Try it: Word for word, reproduce the listing that follows, excluding any pictures it contains.

Information supplied:
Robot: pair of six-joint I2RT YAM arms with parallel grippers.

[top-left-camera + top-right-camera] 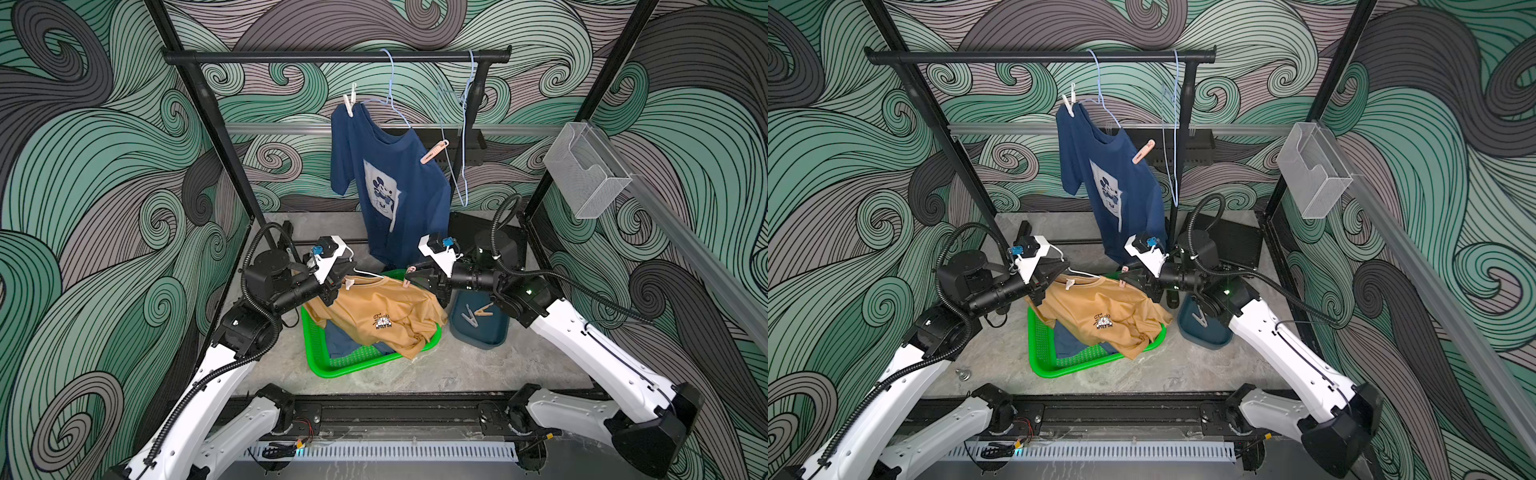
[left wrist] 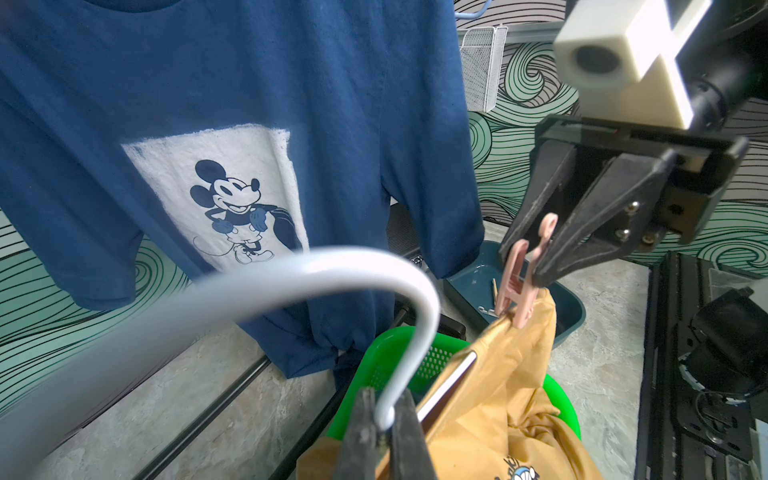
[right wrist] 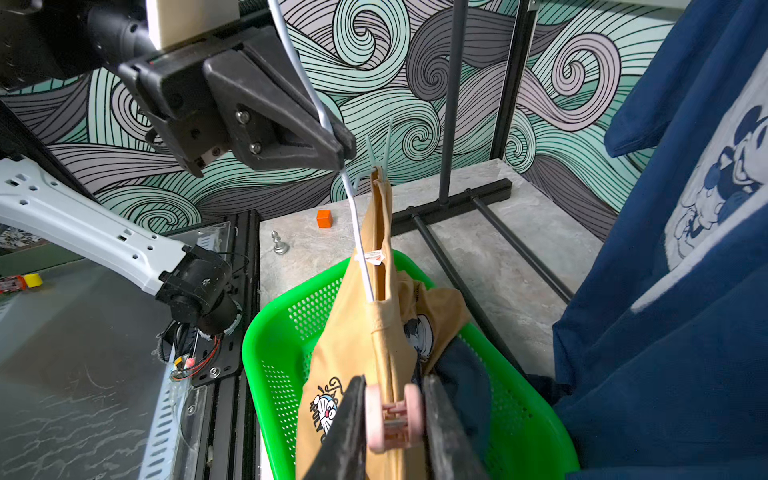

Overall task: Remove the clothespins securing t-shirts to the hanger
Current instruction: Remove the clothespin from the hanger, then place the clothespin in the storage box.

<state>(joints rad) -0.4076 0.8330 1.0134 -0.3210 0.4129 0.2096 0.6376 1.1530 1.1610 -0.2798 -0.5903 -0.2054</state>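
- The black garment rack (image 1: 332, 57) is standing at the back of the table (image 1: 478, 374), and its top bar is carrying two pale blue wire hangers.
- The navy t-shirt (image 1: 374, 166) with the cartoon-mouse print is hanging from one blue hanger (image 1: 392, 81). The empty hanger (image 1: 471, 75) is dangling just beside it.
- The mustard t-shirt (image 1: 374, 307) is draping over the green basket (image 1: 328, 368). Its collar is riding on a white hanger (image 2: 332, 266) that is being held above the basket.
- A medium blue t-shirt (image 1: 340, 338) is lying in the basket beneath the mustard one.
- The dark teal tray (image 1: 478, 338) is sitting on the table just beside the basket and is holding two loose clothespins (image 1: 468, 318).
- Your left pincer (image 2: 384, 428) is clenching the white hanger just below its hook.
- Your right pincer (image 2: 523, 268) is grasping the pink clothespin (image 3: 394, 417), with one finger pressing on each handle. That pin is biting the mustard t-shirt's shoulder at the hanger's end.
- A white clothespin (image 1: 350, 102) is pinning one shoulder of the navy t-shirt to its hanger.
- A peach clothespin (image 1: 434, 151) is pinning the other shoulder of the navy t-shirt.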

Result of the exercise:
Robot: pair of six-joint I2RT YAM arms with parallel grippers.

[top-left-camera + top-right-camera] 
[left wrist] 
[right wrist] 

Overall task: Remove the clothespins securing t-shirts to the hanger
Current instruction: Remove the clothespin from the hanger, then place the clothespin in the storage box.

<state>(joints rad) -0.4076 0.8330 1.0134 -0.3210 0.4129 0.2096 0.6376 1.1530 1.1610 -0.2798 -0.5903 -0.2054</state>
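- The black garment rack (image 1: 332, 57) is standing at the back of the table (image 1: 478, 374), and its top bar is carrying two pale blue wire hangers.
- The navy t-shirt (image 1: 374, 166) with the cartoon-mouse print is hanging from one blue hanger (image 1: 392, 81). The empty hanger (image 1: 471, 75) is dangling just beside it.
- The mustard t-shirt (image 1: 374, 307) is draping over the green basket (image 1: 328, 368). Its collar is riding on a white hanger (image 2: 332, 266) that is being held above the basket.
- A medium blue t-shirt (image 1: 340, 338) is lying in the basket beneath the mustard one.
- The dark teal tray (image 1: 478, 338) is sitting on the table just beside the basket and is holding two loose clothespins (image 1: 468, 318).
- Your left pincer (image 2: 384, 428) is clenching the white hanger just below its hook.
- Your right pincer (image 2: 523, 268) is grasping the pink clothespin (image 3: 394, 417), with one finger pressing on each handle. That pin is biting the mustard t-shirt's shoulder at the hanger's end.
- A white clothespin (image 1: 350, 102) is pinning one shoulder of the navy t-shirt to its hanger.
- A peach clothespin (image 1: 434, 151) is pinning the other shoulder of the navy t-shirt.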

The answer requires nothing more.